Everyone rushes forward, and Shiro and Keith find themselves in the center of a hug from all the gods.

“Welcome to married life,” Lance throws an arm around Keith’s shoulders.

“The wedding ceremony isn’t for another two days,” Hunk says.

“Yeah, but their souls are bound together and then to the astral plane. That is marriage, I speak from experience,” Lance replies and turns to Allura to kiss her.

“We all know this is the real wedding,” Pidge punches Shiro and Keith’s arms.

“We’ll meet you out of the Hall before we all go down to Earth,” Allura puts her hands on both of their shoulders, a grin wide across her face. But before she pulls away completely, she leans into Shiro’s side and whispers into his ear, “I think we have our future god of fire.” She looks at Shiro’s stunned face and winks with a ringing laugh. Keith, thankfully, doesn’t ask anything.

“So,” Shiro says once he’s collected himself from Allura’s revelation and he’s left alone with Keith in the council room. “Married.”

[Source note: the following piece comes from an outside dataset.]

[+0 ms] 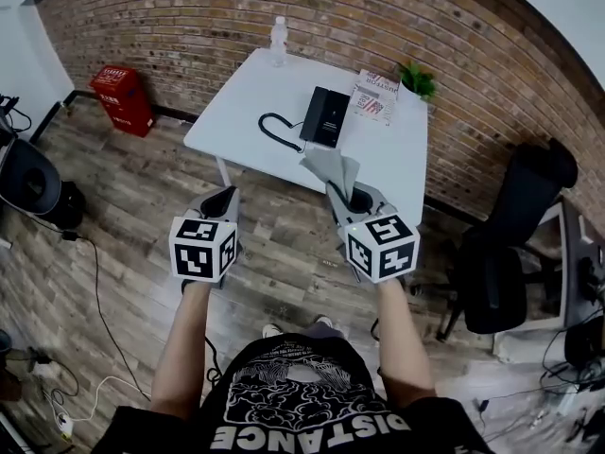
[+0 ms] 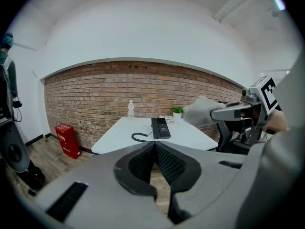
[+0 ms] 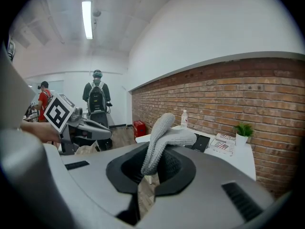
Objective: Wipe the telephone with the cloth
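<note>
Left gripper (image 2: 155, 147): the jaws are seen pressed together, with nothing held between them; the gripper is held at the lower centre-left of the head view, over the wooden floor (image 1: 142, 216).
Right gripper (image 3: 153, 162): the jaws are closed on a grey cloth (image 3: 161, 137), which stands up out of them and folds over at its top.
Telephone (image 1: 326, 116): a black set is shown lying flat on the white table (image 1: 246, 93), at the upper centre of the head view, with its cord (image 1: 274, 130) looped to the left. It is well apart from both grippers, and the cloth is not touching it.
Stage (judged): the approach is under way; wiping has not begun.
Risk, slip: only one end of the cloth appears to be pinched, so it could be pulled free if it is dragged hard across the set.
Risk, shift: the telephone is not steadied by anything, so it could be pushed along the table, or the handset lifted off, by a firm stroke; the empty gripper could be used to brace it.
Risk, snag: the looped cord could be caught by the cloth or a jaw.
Edges: the near table edge lies between the grippers and the telephone and must be cleared from above.
Open room: bare tabletop is available left of the cord; a printed sheet (image 1: 374, 97) and a small plant (image 1: 416, 80) crowd the upper right, a bottle (image 1: 278, 41) stands at the far edge, and an office chair (image 1: 515, 244) limits room at the right of the frame.
</note>
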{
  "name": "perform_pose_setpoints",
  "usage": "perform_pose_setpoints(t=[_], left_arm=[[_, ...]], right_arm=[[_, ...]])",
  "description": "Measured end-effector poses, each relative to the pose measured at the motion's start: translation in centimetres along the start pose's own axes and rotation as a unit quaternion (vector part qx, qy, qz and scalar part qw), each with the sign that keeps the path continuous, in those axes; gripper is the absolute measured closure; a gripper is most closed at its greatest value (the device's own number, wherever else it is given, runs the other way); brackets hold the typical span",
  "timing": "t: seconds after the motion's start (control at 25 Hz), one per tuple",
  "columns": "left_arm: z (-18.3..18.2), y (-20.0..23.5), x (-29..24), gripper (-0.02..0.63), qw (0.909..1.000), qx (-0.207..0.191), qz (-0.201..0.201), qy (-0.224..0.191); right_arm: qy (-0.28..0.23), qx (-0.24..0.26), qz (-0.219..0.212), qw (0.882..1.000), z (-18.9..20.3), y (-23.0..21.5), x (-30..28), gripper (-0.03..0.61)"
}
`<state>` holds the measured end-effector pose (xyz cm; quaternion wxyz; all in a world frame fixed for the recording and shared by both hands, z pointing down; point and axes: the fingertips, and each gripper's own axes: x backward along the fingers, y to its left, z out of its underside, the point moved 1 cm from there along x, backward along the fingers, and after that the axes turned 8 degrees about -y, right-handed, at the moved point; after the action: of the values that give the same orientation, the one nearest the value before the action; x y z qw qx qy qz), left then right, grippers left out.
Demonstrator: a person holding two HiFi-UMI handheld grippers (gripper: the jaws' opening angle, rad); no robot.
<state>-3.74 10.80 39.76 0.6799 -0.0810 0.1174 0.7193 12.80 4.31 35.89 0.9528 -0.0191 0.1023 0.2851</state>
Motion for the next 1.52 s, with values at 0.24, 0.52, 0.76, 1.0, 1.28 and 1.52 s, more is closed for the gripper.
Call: perform_pose_setpoints(t=[0.24,0.52,0.76,1.0,1.28,1.52], left_arm=[[-0.4,1.7,-1.7,0.607,1.0,-0.004,0.008,0.005],[-1.3,3.5,-5.5,0.607,0.9998,-0.015,0.008,0.009],[-2.2,4.4,-11.5,0.607,0.9996,-0.017,0.014,0.017],[-3.3,5.4,-18.8,0.607,0.9992,-0.015,0.022,0.029],[-3.8,7.0,-25.9,0.607,0.9981,-0.011,0.026,0.055],[-3.2,7.6,-30.7,0.607,0.9966,-0.009,0.029,0.077]], right_arm=[[-0.007,-0.004,0.008,1.0,-0.5,-0.9,-2.3,0.566],[-0.013,-0.012,0.014,1.0,-0.6,-3.8,-5.7,0.566],[-0.01,-0.016,0.015,1.0,-0.3,-8.7,-9.7,0.566],[0.0,-0.024,0.01,1.0,-0.4,-14.4,-14.8,0.566],[0.019,-0.042,0.006,0.999,0.2,-20.4,-21.0,0.566],[0.033,-0.05,0.011,0.998,1.2,-24.5,-25.7,0.566]])
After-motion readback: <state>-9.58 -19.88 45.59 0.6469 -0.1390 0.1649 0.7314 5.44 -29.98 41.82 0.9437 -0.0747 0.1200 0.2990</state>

“And immortal,” Keith adds with a laugh, bringing his arms to wrap around Shiro’s neck. He pulls Shiro’s head down into a kiss that starts as a slow and chaste brush of lips, but then Shiro needs so much more from Keith in that moment, letting out a small growl and pulling Keith’s body closer to his. Tongues glide and fingers grip clothes tightly before they part.

In a few days Shiro and Keith will stand in front of their friends and family for a small ceremony at the rooftop of the Wythe in Brooklyn (Kuron had been merciless laughing at Shiro for getting married in Williamsburg). All the others gods will be there as Shiro’s family, and Keith’s mom and uncles will be there as well. Manhattan will be glowing under a setting sun behind them as Coran officiates, “I do”s will be said, and rings will be exchanged. It’ll be beautiful, Shiro is sure, but right now, with his arms around Keith and the thrum in his body of their newly forged bond, he knows that this moment will be what sticks with him when he thinks of the day of their wedding.

“That sounds like a TV show, Married and Immortal,” Shiro chuckles, touching his forehead to Keith’s.

“Maybe that’ll be our project in 100 years when I close up the bookstore and you put your sex writing pen down,” Keith smirks.

“Maybe,” Shiro muses. “We’ve got eternity to find out.”